Denmark’s Orstead, which is majority owned by the Danish government, and Norway’s Equinor come top of the list of public entities with the largest stake in UK offshore wind power, at 20% and 9% respectively.
They are followed by state-owned organisations in Sweden, Italy, China and France, according to analysis by the Common Wealth think tank and provided exclusively to Sky News.
Common Wealth’s assessment of publicly available data from the Crown Estate, which owns and leases much of the seabed around this country, found that the UK is twelfth on the list, behind United Arab Emirates, Ireland, Germany, Japan and Malaysia.
In large part this is because the UK government only owns a small renewable energy company called Offshore Renewable Energy Catapult, which is focused on research and innovation and holds a tiny percentage of capacity.

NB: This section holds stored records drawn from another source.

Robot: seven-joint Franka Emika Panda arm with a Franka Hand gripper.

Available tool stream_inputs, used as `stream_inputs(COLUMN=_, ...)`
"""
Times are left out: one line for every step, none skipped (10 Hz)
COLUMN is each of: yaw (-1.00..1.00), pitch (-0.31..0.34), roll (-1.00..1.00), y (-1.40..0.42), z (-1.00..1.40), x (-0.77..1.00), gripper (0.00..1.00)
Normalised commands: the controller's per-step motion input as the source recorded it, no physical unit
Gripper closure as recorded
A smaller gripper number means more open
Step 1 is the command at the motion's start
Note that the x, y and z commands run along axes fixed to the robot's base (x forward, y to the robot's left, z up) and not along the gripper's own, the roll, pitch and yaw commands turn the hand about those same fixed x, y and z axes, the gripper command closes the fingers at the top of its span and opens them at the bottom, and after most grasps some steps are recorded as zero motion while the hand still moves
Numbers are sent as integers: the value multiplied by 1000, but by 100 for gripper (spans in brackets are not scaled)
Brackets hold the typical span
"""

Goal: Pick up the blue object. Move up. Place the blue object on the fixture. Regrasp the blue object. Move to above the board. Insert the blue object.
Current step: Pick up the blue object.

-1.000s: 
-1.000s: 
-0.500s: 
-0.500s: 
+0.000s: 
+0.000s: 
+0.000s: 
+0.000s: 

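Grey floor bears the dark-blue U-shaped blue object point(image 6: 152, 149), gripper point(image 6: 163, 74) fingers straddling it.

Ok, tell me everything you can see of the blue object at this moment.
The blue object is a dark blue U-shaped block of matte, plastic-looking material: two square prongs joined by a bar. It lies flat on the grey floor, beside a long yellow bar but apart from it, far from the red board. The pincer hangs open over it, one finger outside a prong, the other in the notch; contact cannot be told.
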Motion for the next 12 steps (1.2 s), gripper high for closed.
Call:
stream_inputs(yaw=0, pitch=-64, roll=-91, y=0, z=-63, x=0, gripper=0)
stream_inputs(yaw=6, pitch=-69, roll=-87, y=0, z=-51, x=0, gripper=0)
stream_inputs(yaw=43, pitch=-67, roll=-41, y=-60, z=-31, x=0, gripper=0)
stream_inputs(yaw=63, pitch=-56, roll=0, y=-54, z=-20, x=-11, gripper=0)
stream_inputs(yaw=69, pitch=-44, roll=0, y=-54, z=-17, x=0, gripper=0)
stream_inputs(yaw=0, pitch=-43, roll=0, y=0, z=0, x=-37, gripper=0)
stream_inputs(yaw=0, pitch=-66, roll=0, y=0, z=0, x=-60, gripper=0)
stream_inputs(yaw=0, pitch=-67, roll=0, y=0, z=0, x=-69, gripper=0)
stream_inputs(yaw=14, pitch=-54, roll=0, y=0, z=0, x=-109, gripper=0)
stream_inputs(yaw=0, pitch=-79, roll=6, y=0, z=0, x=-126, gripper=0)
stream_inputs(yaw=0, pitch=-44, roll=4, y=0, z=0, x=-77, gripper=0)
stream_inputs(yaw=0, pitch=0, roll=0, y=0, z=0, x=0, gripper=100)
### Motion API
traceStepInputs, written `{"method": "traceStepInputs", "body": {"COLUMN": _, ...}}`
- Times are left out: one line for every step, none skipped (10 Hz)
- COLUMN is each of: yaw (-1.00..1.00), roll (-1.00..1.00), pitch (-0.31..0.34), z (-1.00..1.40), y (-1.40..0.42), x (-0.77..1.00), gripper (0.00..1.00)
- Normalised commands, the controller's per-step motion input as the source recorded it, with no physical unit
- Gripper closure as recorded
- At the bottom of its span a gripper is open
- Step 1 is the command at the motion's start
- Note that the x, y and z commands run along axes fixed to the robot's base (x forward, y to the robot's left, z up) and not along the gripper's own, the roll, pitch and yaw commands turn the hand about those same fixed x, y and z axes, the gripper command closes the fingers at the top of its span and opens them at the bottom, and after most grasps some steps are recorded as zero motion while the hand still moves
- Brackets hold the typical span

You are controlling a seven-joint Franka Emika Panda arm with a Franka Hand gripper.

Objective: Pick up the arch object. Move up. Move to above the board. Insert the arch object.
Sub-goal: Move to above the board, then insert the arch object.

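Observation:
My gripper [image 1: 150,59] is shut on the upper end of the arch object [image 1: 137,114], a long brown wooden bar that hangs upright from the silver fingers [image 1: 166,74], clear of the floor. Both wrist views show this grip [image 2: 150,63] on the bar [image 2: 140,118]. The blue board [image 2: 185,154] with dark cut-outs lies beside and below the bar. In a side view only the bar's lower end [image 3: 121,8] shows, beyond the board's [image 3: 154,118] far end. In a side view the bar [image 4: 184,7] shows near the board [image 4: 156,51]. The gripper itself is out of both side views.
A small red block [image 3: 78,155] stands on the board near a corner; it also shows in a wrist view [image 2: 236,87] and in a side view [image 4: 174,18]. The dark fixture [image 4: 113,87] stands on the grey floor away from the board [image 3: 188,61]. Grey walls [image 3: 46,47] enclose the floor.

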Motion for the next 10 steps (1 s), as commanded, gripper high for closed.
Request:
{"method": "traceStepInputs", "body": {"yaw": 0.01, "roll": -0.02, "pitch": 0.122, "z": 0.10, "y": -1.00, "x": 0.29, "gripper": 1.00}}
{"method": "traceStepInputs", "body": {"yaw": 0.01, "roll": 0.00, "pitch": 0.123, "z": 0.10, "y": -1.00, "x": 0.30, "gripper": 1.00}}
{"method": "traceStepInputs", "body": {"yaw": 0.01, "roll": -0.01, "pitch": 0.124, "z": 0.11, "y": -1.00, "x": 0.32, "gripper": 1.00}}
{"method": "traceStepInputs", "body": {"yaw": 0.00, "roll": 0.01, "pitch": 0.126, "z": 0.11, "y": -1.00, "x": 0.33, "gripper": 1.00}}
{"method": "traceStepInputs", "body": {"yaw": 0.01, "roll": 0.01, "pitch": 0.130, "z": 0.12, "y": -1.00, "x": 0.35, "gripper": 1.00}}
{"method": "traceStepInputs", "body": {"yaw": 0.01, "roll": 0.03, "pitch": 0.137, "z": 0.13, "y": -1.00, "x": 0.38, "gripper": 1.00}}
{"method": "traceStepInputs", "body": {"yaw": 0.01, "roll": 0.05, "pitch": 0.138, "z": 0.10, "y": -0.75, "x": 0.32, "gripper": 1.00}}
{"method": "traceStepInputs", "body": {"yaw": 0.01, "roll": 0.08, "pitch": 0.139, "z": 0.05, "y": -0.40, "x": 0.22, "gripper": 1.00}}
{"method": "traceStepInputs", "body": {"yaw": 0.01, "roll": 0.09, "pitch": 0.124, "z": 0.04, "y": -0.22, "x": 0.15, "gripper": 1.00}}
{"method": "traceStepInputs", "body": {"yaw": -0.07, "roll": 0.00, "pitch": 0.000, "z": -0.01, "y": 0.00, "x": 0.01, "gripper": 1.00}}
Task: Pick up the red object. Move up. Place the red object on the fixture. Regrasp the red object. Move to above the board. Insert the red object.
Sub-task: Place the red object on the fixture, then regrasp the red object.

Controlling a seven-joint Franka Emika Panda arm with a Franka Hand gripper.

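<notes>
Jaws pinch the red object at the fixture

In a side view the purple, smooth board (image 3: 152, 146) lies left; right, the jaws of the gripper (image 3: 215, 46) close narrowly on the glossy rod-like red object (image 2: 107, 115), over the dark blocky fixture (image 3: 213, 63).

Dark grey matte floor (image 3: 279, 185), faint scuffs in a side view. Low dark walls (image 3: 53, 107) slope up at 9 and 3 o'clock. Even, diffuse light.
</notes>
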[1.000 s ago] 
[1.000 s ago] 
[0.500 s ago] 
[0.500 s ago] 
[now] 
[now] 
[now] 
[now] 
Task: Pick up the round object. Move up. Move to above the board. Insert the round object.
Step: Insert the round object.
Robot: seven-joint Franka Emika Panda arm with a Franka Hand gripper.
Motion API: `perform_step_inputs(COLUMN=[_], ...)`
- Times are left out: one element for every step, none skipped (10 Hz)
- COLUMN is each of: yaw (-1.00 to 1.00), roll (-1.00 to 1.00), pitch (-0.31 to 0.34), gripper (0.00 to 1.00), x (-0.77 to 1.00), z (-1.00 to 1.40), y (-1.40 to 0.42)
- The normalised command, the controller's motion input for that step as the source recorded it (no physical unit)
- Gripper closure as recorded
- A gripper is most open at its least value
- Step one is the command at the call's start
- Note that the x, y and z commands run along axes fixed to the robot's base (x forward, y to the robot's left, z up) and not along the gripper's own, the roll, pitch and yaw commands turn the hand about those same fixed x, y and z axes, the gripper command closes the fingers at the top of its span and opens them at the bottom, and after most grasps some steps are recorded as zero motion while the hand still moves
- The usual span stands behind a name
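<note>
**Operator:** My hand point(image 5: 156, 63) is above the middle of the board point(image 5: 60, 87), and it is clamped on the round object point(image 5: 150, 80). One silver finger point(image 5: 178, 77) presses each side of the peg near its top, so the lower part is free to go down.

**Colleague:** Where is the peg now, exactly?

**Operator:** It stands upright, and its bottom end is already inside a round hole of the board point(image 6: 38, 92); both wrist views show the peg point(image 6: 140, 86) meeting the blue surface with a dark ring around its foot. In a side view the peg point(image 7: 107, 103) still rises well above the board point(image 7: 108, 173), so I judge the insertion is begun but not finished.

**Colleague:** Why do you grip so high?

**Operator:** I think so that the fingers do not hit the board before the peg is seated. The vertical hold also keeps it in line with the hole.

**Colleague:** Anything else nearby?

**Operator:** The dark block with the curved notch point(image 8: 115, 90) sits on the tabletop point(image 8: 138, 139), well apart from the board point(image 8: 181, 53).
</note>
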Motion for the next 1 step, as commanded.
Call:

Director of Common Wealth Matthew Laurence said: “Public ownership of renewable power is already widespread in the North Sea – it just benefits other countries.
“It is time we correct that by creating a UK green energy generator: it would roll out clean power infrastructure faster, fairer, and more affordably than the status quo.”
Common Wealth’s report added that in 2021 alone, £2.5bn of energy bills paid by UK consumers went to foreign state-owned entities.
It also found that of the 58% of UK offshore wind capacity owned by private businesses, just a third are headquartered in the UK.
The largest private owners are Germany’s RWE, Scotland’s SSE, and Spain’s Iberdrola.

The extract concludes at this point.